Contact Center Supervisor Automation Is Key to SLA Upkeep, Sytel Says

Sytel, a contact center-as-a-service (CCaaS) platform, predicts that as automation is introduced to manage service levels in the contact center, the need for supervisor intervention will be reduced by more than 90 percent.

"Automation of inbound operations is a logical step forward. What is surprising is that it has taken the industry until now to achieve it," said Sytel CEO Michael McKinlay.

Supervisors and team leaders aim to keep queues properly staffed during shifts, but this can be derailed by unscheduled events like absences, shrinkage, or spikes in contact volume. This can keep customers waiting longer in queues, causing frustration, and can break service-level agreements (SLAs) for outsourcers.

McKinlay continued, "Preparation is essential, of course. Workforce management (WFM) is invaluable in predicting the right staffing needs in advance. But once a shift has started, what do you do when demand outstrips supply?

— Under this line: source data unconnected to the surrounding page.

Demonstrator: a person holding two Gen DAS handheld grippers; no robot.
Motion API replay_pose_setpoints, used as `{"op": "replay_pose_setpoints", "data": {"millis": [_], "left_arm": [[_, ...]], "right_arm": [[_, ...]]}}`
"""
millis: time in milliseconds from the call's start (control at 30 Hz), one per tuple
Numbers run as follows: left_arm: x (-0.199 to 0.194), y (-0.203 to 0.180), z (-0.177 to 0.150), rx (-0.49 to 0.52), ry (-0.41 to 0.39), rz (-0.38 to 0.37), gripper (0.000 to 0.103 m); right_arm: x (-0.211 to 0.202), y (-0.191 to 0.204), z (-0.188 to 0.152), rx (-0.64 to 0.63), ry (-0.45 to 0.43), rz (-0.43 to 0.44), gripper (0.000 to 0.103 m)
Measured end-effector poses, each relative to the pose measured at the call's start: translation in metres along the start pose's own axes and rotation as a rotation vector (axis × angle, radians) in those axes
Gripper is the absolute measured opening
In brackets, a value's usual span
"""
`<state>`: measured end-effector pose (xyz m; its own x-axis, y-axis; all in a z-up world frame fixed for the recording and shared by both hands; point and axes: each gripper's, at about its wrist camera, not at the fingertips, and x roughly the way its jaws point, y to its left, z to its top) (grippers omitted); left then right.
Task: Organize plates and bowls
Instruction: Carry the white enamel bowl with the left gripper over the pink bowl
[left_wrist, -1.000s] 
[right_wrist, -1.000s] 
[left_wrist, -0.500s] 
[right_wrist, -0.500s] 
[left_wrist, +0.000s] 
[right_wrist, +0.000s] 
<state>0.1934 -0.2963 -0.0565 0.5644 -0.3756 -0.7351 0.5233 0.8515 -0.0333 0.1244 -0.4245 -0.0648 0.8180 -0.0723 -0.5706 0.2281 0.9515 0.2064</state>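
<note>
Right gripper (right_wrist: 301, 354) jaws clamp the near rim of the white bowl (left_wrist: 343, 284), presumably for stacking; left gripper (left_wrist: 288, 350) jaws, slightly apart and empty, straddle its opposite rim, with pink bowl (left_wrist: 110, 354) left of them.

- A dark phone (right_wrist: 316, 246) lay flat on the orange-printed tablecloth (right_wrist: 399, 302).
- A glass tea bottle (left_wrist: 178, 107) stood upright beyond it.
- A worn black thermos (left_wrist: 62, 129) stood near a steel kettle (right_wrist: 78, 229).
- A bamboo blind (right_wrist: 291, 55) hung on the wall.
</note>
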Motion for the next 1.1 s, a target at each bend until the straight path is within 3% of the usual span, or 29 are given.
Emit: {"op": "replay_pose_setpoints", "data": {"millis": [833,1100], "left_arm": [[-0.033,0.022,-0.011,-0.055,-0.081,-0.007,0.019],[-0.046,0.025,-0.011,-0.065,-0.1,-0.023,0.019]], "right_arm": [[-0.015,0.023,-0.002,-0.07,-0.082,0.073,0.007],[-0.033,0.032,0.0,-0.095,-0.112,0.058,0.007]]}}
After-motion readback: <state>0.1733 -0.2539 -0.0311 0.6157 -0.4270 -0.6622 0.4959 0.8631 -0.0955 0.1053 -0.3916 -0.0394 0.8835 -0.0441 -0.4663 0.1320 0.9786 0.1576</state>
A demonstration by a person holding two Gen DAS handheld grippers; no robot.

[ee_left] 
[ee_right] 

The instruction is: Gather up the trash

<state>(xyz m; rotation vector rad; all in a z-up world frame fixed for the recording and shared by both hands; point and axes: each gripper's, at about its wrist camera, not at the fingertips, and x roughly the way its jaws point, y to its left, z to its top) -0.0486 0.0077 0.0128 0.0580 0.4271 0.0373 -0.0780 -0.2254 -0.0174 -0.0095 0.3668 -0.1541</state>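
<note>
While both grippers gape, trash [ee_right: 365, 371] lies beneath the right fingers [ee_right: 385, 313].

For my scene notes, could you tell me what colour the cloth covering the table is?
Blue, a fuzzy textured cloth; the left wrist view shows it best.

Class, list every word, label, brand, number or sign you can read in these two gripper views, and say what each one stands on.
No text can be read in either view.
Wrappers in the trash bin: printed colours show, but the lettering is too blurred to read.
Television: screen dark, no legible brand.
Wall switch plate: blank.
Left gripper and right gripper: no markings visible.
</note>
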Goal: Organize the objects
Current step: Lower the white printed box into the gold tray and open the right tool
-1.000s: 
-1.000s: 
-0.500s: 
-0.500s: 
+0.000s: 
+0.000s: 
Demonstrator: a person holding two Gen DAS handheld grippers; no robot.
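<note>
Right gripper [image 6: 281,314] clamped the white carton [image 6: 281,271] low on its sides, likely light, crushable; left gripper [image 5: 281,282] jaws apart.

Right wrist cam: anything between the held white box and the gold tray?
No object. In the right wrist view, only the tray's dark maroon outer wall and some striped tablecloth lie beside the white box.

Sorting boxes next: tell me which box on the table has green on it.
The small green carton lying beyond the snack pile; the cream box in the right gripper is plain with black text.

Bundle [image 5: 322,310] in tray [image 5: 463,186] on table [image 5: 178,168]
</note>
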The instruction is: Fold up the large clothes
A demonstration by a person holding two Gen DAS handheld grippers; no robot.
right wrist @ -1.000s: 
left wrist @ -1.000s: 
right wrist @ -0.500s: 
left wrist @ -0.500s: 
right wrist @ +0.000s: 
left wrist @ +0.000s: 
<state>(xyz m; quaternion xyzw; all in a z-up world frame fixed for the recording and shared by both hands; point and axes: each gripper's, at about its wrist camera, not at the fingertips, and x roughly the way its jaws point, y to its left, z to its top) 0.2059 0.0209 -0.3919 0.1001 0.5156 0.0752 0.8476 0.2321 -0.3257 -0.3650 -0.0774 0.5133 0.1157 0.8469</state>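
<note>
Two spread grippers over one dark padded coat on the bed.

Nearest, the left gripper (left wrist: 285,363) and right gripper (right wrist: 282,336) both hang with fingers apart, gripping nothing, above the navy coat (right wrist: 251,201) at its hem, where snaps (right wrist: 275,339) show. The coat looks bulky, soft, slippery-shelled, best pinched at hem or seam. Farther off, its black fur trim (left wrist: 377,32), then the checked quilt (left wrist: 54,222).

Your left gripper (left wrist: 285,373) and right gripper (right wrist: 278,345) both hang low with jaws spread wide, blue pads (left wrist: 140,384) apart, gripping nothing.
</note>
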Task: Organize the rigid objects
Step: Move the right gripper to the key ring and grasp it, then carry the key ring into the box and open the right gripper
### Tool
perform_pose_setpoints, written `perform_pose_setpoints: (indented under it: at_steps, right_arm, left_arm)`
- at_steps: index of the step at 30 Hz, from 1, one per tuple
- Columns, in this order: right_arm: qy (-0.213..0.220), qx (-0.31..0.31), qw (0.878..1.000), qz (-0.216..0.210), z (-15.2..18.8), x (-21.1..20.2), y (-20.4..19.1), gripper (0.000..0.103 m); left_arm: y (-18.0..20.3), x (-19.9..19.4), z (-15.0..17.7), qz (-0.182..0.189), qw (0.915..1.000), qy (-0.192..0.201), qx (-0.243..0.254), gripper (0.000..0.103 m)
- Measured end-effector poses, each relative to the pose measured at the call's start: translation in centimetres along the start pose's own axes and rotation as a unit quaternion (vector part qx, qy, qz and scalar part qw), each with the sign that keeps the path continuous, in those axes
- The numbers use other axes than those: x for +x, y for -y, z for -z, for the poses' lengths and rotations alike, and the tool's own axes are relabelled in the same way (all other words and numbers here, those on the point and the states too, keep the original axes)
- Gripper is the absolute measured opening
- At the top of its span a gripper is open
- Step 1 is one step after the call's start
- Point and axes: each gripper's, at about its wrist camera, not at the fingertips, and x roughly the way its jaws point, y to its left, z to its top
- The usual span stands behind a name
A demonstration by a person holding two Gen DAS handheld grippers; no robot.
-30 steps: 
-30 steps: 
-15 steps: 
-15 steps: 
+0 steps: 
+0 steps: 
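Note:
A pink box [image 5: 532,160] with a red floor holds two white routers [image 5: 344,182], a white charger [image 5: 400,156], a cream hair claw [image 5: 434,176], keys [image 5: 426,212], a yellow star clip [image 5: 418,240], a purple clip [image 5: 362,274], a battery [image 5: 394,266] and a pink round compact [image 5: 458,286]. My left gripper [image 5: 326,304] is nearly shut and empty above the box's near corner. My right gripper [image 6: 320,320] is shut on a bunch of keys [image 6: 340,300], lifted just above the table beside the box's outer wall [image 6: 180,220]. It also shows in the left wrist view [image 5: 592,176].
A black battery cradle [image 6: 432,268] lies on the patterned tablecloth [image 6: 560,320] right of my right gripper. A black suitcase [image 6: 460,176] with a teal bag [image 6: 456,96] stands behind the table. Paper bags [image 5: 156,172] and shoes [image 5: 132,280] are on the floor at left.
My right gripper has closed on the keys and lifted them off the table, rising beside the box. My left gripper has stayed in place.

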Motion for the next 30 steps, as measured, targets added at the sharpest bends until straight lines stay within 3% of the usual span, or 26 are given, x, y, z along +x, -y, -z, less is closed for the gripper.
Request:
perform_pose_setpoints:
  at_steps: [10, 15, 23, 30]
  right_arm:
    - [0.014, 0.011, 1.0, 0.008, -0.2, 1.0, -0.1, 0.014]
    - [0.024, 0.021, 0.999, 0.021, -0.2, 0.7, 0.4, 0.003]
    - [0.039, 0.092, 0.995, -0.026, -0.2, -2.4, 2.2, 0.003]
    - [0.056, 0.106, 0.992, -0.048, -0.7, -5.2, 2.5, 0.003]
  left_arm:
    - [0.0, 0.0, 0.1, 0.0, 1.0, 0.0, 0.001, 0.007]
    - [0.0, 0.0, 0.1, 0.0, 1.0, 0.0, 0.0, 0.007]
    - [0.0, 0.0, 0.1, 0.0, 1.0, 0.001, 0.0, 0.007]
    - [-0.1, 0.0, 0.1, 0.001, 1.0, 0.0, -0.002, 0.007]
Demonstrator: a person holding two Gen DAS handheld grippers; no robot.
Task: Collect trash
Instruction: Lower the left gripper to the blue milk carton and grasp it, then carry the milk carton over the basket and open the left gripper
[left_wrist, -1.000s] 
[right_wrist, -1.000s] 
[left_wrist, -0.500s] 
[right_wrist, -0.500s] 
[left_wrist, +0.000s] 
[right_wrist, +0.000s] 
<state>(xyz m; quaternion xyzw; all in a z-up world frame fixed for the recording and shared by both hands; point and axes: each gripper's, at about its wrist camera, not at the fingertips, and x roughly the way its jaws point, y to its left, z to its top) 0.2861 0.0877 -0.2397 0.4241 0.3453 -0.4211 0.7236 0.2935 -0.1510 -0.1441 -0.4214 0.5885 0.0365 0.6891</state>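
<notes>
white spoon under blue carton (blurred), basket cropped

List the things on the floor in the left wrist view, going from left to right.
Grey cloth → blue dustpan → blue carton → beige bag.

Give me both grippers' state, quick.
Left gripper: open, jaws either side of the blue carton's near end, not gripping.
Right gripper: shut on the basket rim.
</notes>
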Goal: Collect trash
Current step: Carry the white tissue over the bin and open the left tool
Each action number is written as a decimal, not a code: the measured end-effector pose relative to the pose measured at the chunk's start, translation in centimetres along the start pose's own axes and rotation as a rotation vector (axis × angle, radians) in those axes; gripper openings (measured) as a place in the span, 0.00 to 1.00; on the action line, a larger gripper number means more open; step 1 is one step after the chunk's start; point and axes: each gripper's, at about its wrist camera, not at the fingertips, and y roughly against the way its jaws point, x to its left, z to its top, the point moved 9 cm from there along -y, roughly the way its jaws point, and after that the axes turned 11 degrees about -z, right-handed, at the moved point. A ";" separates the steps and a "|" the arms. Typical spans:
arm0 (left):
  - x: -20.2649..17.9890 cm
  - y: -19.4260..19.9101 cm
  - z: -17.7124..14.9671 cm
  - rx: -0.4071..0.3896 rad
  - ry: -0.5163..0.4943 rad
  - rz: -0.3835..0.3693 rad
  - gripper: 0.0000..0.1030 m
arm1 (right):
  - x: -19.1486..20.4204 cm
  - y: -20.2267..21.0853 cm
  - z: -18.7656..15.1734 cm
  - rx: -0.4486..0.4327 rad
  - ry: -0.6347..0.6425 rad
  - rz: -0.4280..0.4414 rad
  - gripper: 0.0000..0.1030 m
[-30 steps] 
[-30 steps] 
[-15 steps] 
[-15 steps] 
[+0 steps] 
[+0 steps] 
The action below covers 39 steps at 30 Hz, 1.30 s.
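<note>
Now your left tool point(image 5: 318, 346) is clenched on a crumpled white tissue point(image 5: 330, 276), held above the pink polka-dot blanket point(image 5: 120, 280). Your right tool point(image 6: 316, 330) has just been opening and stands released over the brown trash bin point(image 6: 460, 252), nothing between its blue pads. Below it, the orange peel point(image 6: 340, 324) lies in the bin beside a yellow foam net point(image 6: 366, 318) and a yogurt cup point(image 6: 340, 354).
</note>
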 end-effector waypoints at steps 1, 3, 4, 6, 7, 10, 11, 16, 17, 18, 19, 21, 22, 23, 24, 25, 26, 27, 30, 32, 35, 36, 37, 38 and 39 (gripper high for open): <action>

"WFM can only tell you there's a problem. It's usually up to supervisors to figure out where to get extra resources without causing more trouble," he goes on to say. "This job has become increasingly complex, even impossible. That's especially true for larger contact centers needing to manage customer engagements across voice as well as web chat, email, SMS, WhatsApp, etc."

Contact centers have traditionally coped by bringing non-front-line staff in to handle calls and offering to call customers back while keeping their place in the queue, but McKinlay says that is not the answer either.

"These practices maintain the illusion that service levels are under control," he says. "But really they create more short-term demand and increase the cost of servicing by failing to resolve issues first time. These should be methods of last resort, not everyday occurrences."

To help with these situations, Sytel is releasing the Sytel Real-Time Automation (SRA) solution, which automatically assigns agents to work on queues where the service level is under threat, no matter the media type.

"Does SRA put supervisors out of a job? Automation will do some of the work supervisors currently do and do it much more efficiently. But no supervisor wants to spend their time stressing about where to pull agents from to help a struggling queue. Automation frees supervisors for higher value tasks, like coaching, encouraging their teams and quality monitoring," according to McKinlay.

"The best answer? Automation! SRA is making the best-possible decisions automatically, literally second by second, so that any supply/demand imbalance is shared between queues and no single service level falls off a cliff. Automated service level management ensures that no agent time is wasted, keeps wait times for customers low, and, crucially, offers supervisors freedom from the stress of managing service levels manually," he continues.

"The brain at the center of Sytel's CCaaS platform is the Automatic Session Distributor, which holds the current state of everything in memory; all agents with their different skills, all sessions in all channels, all queues, each with its target service level. It has authority to take action across all work queues, outbound as well as inbound. And it is the brain that is providing the resources to SRA to do its dynamic management, constantly updating all queue states and assignments second by second.

JRC in Brazil, which provides a wide range of products and services to support major national infrastructure projects, is a long-time user of Sytel's automation. Its CEO, Jose Rubens Cavalari, commented, "Our customers love the way Sytel Real-Time Automation solves, once and for all, the issue of how to control SLAs and customer wait times in a busy contact center."